-- To do --
Please write out exactly, without any picture, each line from the first in the listing through the line that includes "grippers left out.".

*** Opening of Information provided ***

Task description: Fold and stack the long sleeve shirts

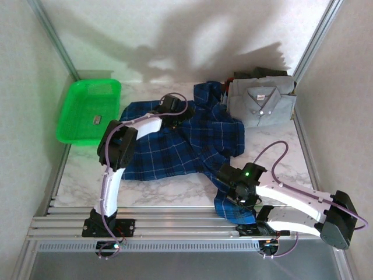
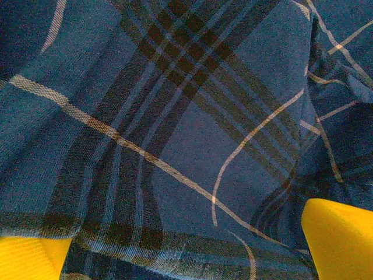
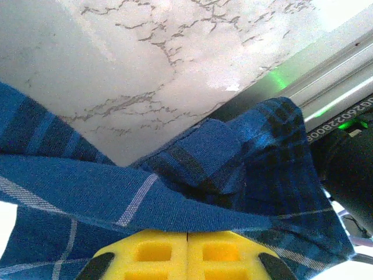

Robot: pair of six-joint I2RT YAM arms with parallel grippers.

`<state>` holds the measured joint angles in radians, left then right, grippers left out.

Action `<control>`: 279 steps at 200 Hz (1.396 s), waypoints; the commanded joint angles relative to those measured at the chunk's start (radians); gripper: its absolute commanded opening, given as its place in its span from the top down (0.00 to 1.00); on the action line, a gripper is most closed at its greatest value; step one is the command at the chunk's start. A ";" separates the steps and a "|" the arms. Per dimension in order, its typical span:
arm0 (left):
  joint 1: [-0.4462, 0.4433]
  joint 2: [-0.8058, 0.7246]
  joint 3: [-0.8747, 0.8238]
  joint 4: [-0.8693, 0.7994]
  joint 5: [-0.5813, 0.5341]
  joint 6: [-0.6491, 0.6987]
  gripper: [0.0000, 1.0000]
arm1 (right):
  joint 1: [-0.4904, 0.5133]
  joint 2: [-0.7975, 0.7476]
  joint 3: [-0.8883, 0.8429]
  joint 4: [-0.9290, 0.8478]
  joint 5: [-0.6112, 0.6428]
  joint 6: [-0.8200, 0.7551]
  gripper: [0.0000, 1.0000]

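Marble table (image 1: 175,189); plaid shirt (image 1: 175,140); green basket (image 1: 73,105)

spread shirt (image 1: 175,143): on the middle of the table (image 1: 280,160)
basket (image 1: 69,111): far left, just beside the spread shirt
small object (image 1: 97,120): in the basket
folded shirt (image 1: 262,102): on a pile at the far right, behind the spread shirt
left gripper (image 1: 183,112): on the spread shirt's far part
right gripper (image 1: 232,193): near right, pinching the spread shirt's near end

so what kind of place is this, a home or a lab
Most likely a robot test cell, not a home: the left arm and right arm are bolted to aluminium rails at the edge of a marble-look table, closed in by plain white panels on metal posts.
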<state>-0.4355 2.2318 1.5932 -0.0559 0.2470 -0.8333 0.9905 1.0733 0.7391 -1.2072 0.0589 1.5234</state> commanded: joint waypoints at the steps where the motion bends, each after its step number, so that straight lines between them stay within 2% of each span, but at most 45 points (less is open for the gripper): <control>1: 0.004 -0.028 -0.004 0.002 0.081 -0.017 0.00 | 0.010 0.001 -0.004 0.011 0.013 0.038 0.80; 16: -0.006 -0.073 0.024 -0.025 0.110 -0.012 0.00 | 0.010 -0.006 0.052 0.002 0.038 0.031 0.55; 33: -0.001 -0.146 0.033 -0.061 0.131 -0.002 0.00 | 0.003 -0.024 0.175 -0.082 0.117 0.016 0.43; 52: 0.007 -0.245 0.046 -0.175 0.132 0.054 0.00 | -0.086 -0.028 0.289 -0.139 0.168 -0.098 0.40; 77: 0.012 -0.398 -0.065 -0.274 0.156 0.086 0.00 | -0.338 0.047 0.341 -0.036 0.115 -0.346 0.39; 97: 0.001 -0.534 -0.243 -0.286 0.192 0.078 0.00 | -0.475 0.158 0.338 0.113 0.050 -0.483 0.41; 115: -0.016 -0.633 -0.426 -0.251 0.246 0.045 0.00 | -0.562 0.233 0.304 0.265 0.007 -0.534 0.44; 144: -0.046 -0.742 -0.679 -0.170 0.283 -0.024 0.01 | -0.619 0.337 0.253 0.519 -0.051 -0.564 0.49; 185: -0.031 -0.779 -0.868 -0.176 0.171 -0.003 0.01 | -0.648 0.475 0.235 0.656 -0.052 -0.549 0.54; 208: -0.016 -0.775 -0.926 -0.185 0.090 0.021 0.01 | -0.651 0.563 0.249 0.700 -0.035 -0.546 0.59; 228: 0.043 -0.770 -0.989 -0.186 0.047 0.031 0.02 | -0.652 0.634 0.273 0.691 -0.017 -0.541 0.63; 259: 0.108 -0.788 -1.022 -0.223 -0.017 0.103 0.02 | -0.674 0.699 0.317 0.630 0.094 -0.558 0.83; 279: 0.136 -0.791 -1.036 -0.234 -0.036 0.143 0.02 | -0.688 0.705 0.369 0.572 0.192 -0.624 0.92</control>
<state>-0.3367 1.4124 0.6235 -0.1787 0.3401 -0.7704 0.3298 1.7519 1.0519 -0.5613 0.0998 0.9649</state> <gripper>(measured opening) 0.982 0.116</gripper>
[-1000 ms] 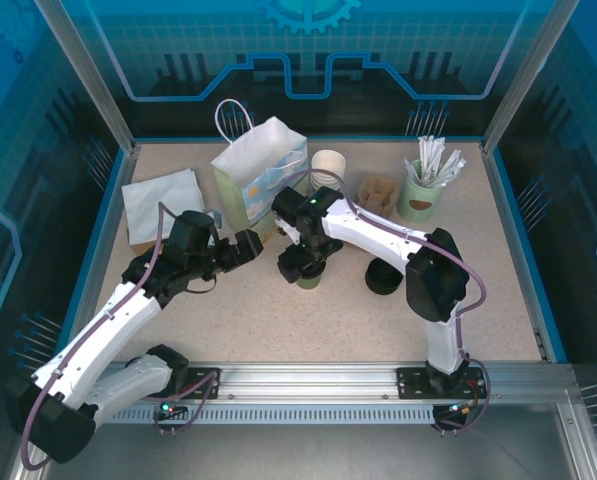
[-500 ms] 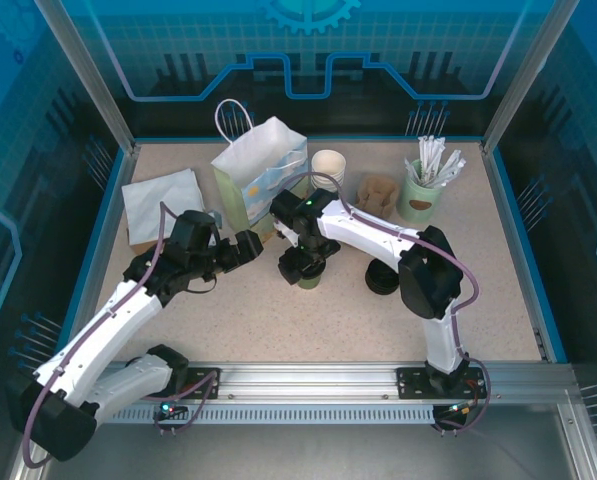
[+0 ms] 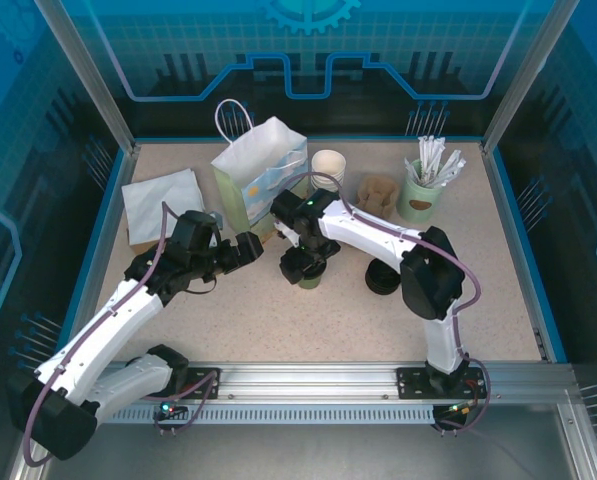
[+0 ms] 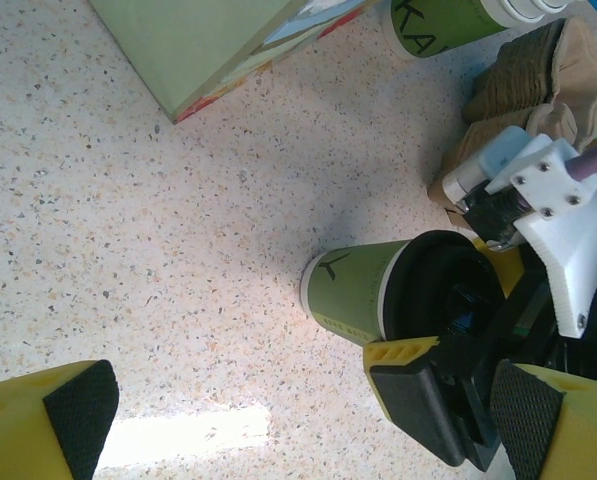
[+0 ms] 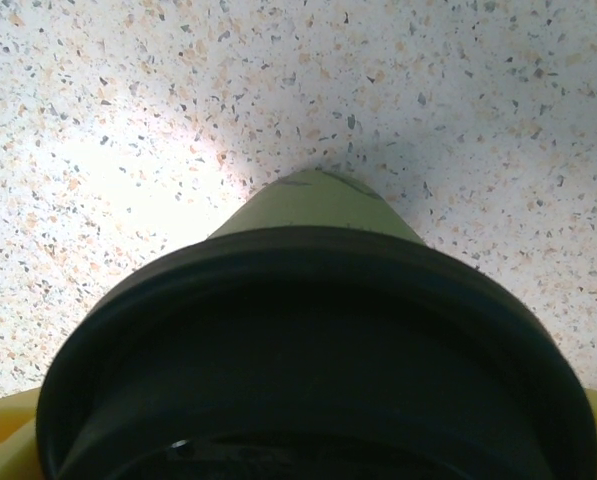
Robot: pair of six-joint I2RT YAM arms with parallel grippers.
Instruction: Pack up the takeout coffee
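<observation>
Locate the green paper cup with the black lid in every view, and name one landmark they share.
Top external: green paper cup with black lid at table centre, under the right hand.
Left wrist: lower centre-right, lid facing right.
Right wrist: bottom centre, lid nearest the lens.
Shared landmark: the speckled tabletop.

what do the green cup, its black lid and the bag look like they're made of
Cup: likely paper, matte green printed wall, white base edge.
Lid: probably plastic, smooth black, moulded rim with a dull sheen.
Bag: paper, matte white and green, creased folds, thin looped handle.
</observation>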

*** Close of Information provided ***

-- Completed exercise --
Task description: Fold and stack the long sleeve shirts


Robot: pair of six-joint I2RT YAM arms with parallel grippers.

`<state>` holds the measured joint angles in radians, left then right, grippers left out.

No additional output will be given.